SciDB stores data as arrays.  Arrays can have multiple dimensions.  In addition to dimensions, arrays also have attributes.  Each attribute of an array defines a data type.  So for example, in Java you might have:
String[][] stringArray = new String[2][2];  //a 2x2 String array
int[][] intArray = new int[2][2];  //a 2x2 int array

in SciDB you would have:
create array intStringPair <myStr : string, myInt, int64> [i=0:1,2,0, j=0:1,1,0];

The one SciDB array has 2 attributes: myStr and myInt of type string and int64 respectively.  Each location in the array is effectively a string-int pair.

The size of the array - dimensions and size of each dimension - is set in the brackets at the end of the above expression:
[i=0:1,2,0, j=0:2,1,0]

In this case one dimension is called "i" and the other is called "j" (the dimension names are user defined).

0:1 indicates that the dimension has indices 0 or 1 (length = 2)
,2 indicates a chunk size of 2
,0 indicates an overlap of 0

Chunk size is used to describe the contiguous blocks that the array should be stored in.  See the documentation for more details, but basically the above indicates that the chunks are 2 units long in the i dimension and 1 unit long in the j dimension.   If we think of i representing rows and j representing columns, then each chunk represents a column.
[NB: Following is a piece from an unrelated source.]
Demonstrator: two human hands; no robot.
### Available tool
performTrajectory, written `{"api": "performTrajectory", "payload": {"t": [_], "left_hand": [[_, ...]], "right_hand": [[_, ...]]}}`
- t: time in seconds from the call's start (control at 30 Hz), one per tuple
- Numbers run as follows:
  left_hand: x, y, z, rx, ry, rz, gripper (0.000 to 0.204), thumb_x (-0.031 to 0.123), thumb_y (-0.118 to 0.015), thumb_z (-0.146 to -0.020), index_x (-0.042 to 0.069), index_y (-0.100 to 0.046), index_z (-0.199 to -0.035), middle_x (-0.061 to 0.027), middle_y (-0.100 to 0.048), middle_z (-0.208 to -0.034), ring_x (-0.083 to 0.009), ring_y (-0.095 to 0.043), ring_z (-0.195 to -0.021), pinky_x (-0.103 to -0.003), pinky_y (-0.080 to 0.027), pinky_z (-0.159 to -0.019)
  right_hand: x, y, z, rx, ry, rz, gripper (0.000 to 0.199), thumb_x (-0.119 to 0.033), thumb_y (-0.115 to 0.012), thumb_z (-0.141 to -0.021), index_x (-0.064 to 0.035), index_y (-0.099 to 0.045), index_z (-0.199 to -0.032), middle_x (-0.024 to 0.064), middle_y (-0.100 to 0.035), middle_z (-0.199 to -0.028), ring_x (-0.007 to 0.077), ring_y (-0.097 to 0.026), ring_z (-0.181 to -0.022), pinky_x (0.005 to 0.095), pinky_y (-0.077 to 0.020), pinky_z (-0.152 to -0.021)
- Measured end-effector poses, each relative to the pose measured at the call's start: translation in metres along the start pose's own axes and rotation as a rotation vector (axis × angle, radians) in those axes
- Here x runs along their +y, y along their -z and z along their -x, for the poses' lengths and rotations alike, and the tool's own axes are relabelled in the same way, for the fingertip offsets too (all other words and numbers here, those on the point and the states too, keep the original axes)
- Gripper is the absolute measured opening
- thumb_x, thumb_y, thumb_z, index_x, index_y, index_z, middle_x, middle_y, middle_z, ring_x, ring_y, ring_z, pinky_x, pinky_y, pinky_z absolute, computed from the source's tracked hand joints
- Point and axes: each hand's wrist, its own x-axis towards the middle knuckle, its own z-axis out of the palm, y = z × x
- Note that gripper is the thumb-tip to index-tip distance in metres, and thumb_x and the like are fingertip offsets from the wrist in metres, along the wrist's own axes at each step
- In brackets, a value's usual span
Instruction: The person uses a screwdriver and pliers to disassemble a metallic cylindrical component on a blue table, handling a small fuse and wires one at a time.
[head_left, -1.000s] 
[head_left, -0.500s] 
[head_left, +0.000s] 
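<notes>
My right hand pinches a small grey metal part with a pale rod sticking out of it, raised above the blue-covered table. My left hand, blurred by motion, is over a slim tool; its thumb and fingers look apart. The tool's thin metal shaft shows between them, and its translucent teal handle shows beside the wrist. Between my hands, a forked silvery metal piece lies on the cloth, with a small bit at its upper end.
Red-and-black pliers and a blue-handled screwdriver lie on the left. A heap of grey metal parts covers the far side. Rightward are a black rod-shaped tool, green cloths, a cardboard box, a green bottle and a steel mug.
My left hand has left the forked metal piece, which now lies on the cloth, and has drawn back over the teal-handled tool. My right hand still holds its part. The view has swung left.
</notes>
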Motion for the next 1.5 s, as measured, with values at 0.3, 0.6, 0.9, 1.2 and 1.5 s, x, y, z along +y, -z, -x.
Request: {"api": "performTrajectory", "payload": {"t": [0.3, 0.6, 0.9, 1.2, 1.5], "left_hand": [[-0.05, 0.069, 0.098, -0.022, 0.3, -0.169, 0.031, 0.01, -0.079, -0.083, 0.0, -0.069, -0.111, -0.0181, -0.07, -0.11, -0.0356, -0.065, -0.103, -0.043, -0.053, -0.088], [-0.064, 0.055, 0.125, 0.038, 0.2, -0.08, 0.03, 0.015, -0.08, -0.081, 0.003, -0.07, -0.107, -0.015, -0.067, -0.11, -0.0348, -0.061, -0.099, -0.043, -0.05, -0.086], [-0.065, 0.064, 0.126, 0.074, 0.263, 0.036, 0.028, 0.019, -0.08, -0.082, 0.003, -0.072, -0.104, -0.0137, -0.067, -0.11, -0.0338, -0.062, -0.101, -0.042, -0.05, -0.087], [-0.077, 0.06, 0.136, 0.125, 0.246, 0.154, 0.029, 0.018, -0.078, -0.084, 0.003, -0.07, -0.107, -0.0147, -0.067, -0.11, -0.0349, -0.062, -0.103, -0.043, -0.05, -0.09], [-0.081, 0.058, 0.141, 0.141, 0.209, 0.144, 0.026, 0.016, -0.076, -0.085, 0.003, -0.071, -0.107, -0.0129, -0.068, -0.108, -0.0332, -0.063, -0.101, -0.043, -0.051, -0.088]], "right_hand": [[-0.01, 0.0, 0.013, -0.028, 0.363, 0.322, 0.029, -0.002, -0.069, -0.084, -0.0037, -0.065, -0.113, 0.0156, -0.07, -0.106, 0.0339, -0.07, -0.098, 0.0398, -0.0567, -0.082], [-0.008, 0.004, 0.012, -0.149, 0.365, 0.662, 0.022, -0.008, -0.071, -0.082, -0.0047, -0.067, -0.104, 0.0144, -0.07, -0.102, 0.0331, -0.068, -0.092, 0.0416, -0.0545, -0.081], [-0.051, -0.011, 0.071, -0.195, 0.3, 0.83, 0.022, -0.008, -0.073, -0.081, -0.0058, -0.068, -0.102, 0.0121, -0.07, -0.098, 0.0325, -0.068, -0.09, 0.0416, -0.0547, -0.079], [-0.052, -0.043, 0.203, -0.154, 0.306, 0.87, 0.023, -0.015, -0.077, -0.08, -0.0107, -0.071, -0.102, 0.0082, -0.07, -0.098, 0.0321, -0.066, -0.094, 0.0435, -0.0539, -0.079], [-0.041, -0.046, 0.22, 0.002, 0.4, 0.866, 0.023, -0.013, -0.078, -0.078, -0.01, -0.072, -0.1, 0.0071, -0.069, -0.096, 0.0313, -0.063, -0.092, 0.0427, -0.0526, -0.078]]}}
For my purposes I don't need intStringPair - I need just doubles - so the equivalent array I use is generated with:
create array eigVect <value : double> [row=0:9,10,0, col=0:3,1,0];

(creates a 10x4 array of doubles)

What worked

Since my arrays are matrices for my current purposes, and the columns of the matrices have meaning to me, I ended up making my chunks as columns of the arrays.  I created some fake data using:

 build(eigVect, row*4 + col);
output:
[[(0)],[(4)],[(8)],[(12)],[(16)],[(20)],[(24)],[(28)],[(32)],[(36)]];[[(1)],[(5)],[(9)],[(13)],[(17)],[(21)],[(25)],
[(29)],[(33)],[(37)]];[[(2)],[(6)],[(10)],[(14)],[(18)],[(22)],[(26)],[(30)],[(34)],[(38)]];[[(3)],[(7)],[(11)],
[(15)],[(19)],[(23)],[(27)],[(31)],[(35)],[(39)]]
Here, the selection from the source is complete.